News reports revealed that hundreds of NHS patients undergoing the treatment have suffered complications including fainting and dizziness.

A study said there were 325 reports of patients coming to harm after having acupuncture on the NHS in just two years. 

These included 100 cases of needles being left inside the body, and five patients who suffered collapsed lungs after a needle accidentally penetrated their chests.

Proof, according to acupuncture’s critics, that its claims to be an effective form of pain relief are not just mumbo-jumbo, but dangerous mumbo-jumbo. But is that the whole story?

Many would argue that all treatments have side-effects — especially if mistakes are made — and that the number of problems reported was relatively small.

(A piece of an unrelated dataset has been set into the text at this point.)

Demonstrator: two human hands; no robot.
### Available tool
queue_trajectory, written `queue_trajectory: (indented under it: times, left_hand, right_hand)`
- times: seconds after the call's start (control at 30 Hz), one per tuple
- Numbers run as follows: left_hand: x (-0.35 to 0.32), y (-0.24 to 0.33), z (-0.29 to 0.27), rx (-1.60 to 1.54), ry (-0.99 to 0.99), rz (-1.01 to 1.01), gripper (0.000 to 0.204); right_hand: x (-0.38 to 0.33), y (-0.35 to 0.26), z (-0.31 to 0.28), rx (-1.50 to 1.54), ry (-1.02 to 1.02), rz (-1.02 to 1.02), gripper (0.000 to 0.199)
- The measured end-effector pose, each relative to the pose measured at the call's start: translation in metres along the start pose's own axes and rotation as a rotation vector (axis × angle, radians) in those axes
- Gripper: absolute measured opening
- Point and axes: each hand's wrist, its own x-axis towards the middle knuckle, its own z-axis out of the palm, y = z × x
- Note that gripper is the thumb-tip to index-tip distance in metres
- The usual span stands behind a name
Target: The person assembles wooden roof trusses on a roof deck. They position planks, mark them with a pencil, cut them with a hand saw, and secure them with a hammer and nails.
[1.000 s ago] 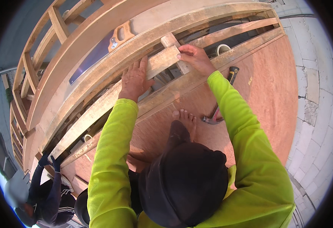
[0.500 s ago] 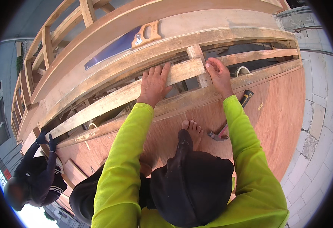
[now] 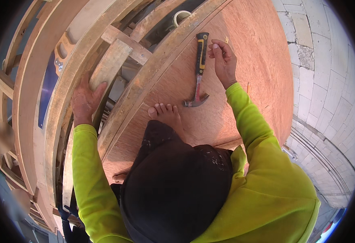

Now a major analysis, published yesterday, suggests the sceptics are also wrong about acupuncture’s benefits: it really does control pain.

Practitioners claim that by inserting fine needles at 400 specific points on the skin, they can affect the ‘meridians’ — channels of energy that run up and down the body, blocking pain. Critics claim any relief comes purely from the placebo effect.

 The new report, the largest analysis of acupuncture ever conducted, involved nearly 18,000 patients and doctors from eight universities and hospitals in the UK, the U.S. and Germany.

They found that traditional acupuncture worked better than a placebo.

In fact, in conditions such as arthritis and chronic headache, acupuncture was twice as effective as the drugs and exercise recommended by most doctors, according to the analysis published in the authoritative Archives of Internal Medicine.

Acupuncture originated in China more than 2,000 years ago. It was brought to Europe in the 1500s by French missionaries.

The Lancet medical journal first ran an article about it in 1823.

Then it faded from the medical map until the Seventies following U.S. President Nixon’s historic visit to China and dramatic reports of operations with acupuncture as the only anaesthetic.

Experts have always disagreed about its benefits, though there are 15,000 doctors and physiotherapists working in the NHS trained to deliver it.

The National Institute for Clinical Excellence (NICE) recommends it for back pain and arthritis, but is considering whether to add headache. 
Patients can have it on the NHS for other conditions if their doctor prescribes it.